__TASK TO CARRY OUT__: For the data below, restate word for word only the lines from the line containing "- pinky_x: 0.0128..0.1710" through the line containing "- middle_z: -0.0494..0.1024", both ends included.

---------- SUPPLIED INFORMATION

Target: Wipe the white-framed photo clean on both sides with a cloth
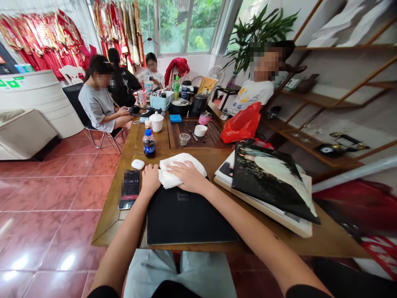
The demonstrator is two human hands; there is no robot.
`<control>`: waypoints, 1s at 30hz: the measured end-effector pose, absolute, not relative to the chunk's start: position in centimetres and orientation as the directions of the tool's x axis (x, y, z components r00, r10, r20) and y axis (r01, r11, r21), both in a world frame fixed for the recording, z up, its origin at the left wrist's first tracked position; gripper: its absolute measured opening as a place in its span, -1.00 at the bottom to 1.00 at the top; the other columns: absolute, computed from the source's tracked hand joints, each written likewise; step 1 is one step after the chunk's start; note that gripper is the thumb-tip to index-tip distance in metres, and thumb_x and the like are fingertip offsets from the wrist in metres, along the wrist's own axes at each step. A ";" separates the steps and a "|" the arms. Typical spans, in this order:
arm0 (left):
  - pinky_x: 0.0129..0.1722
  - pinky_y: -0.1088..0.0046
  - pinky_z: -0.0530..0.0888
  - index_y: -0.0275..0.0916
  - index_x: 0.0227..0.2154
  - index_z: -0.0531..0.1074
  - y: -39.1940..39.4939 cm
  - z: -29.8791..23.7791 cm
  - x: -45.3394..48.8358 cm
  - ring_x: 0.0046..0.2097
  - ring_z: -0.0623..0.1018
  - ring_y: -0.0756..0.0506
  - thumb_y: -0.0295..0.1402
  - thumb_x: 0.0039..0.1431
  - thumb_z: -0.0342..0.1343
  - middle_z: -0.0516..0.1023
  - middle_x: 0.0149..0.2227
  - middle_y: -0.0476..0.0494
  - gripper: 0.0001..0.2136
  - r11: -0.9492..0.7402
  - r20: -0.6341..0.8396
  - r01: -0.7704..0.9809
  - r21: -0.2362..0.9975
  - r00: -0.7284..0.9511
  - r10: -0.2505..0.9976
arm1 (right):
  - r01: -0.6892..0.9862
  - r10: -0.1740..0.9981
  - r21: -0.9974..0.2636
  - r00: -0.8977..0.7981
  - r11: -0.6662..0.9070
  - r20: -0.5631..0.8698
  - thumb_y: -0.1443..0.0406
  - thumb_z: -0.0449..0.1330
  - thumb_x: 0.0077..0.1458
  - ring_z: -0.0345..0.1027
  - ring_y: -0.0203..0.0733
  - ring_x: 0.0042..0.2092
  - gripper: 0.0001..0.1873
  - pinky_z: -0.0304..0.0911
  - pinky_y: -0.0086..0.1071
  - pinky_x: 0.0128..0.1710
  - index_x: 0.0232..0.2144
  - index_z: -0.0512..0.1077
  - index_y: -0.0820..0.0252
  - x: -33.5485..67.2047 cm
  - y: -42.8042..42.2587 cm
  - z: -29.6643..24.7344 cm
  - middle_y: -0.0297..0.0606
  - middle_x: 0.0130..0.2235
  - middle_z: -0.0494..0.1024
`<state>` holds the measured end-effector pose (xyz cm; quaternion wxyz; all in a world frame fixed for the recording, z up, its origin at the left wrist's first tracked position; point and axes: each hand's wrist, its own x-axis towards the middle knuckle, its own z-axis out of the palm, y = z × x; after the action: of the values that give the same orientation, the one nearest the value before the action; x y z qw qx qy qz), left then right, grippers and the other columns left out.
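As curled left hand and flat right hand pin it, the white cloth runs left-right.

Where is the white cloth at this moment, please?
In the head view the white cloth lies on the far edge of the black album, under the right hand, with the left hand just left of it.
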<state>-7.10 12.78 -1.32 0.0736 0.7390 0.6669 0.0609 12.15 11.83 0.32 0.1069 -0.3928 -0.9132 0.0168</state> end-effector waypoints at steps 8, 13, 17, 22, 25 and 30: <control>0.11 0.16 0.34 -0.24 0.02 0.36 12.5 -1.2 -6.6 0.17 0.39 -0.32 -0.35 0.42 -0.12 0.43 0.08 -0.37 -0.77 -0.075 0.006 0.986 0.152 0.075 0.997 | 0.653 0.668 -0.142 -0.727 0.744 0.157 0.32 0.09 0.17 0.14 0.14 0.36 -0.43 -0.12 0.19 0.26 0.24 0.40 0.16 13.2 9.5 -0.1 -0.04 0.30 0.41; 0.11 0.15 0.35 -0.24 0.03 0.37 12.6 -1.8 -6.6 0.15 0.41 -0.29 -0.40 0.43 -0.18 0.44 0.06 -0.35 -0.73 -0.069 0.049 0.984 0.165 0.062 0.997 | 0.606 0.634 -0.194 -0.758 0.772 0.155 0.35 0.10 0.15 0.16 0.09 0.35 -0.41 -0.21 0.21 0.30 0.25 0.38 0.17 14.0 5.6 -0.2 -0.06 0.29 0.43; 0.11 0.14 0.35 -0.25 0.03 0.38 12.8 -2.0 -6.6 0.15 0.41 -0.30 -0.41 0.43 -0.19 0.45 0.05 -0.35 -0.72 -0.061 0.063 0.985 0.159 0.052 0.997 | 0.562 0.606 -0.249 -0.778 0.789 0.164 0.41 0.08 0.12 0.15 0.05 0.36 -0.38 -0.30 0.22 0.33 0.25 0.35 0.20 14.6 2.2 -0.4 -0.06 0.29 0.42; 0.10 0.16 0.36 -0.24 0.03 0.39 13.0 -2.2 -6.6 0.15 0.41 -0.29 -0.40 0.44 -0.21 0.45 0.05 -0.34 -0.71 -0.057 0.058 0.984 0.168 0.048 0.997 | 0.539 0.595 -0.284 -0.785 0.793 0.173 0.38 0.07 0.18 0.23 0.06 0.32 -0.42 -0.29 0.25 0.34 0.26 0.35 0.21 15.2 -0.8 -0.3 -0.02 0.27 0.45; 0.10 0.16 0.36 -0.23 0.03 0.39 13.0 -2.2 -6.7 0.14 0.41 -0.28 -0.39 0.44 -0.20 0.45 0.04 -0.33 -0.71 -0.060 0.061 0.982 0.180 0.050 0.997 | 0.512 0.586 -0.339 -0.793 0.789 0.167 0.34 0.12 0.14 0.31 0.07 0.28 -0.41 -0.23 0.24 0.34 0.23 0.37 0.18 15.9 -1.7 -0.2 -0.01 0.23 0.50; 0.12 0.13 0.35 -0.22 -0.01 0.42 13.1 -2.3 -6.7 0.14 0.41 -0.29 -0.43 0.41 -0.19 0.47 0.03 -0.33 -0.71 -0.049 0.072 0.965 0.256 0.031 0.997 | 0.439 0.565 -0.431 -0.793 0.789 0.226 0.33 0.17 0.07 0.41 0.04 0.20 -0.40 -0.06 0.10 0.32 0.21 0.39 0.14 17.7 -1.2 0.9 -0.08 0.16 0.57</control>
<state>-6.71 13.10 -2.32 0.0681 0.7148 0.6864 0.1156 17.69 -1.23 0.94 0.1744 -0.2699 -0.9295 0.1812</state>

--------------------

__RESPONSE BOX__:
  - pinky_x: 0.0128..0.1710
  - index_x: 0.0232..0.2144
  - index_z: -0.0512..0.1077
  - index_y: -0.0820..0.0252
  - x: -33.5485..67.2047 cm
  - y: -42.8042..42.2587 cm
  - z: -29.6643..24.7344 cm
  - middle_y: -0.0297..0.0606
  - middle_x: 0.0130..0.2235
  - middle_z: -0.0494..0.1024

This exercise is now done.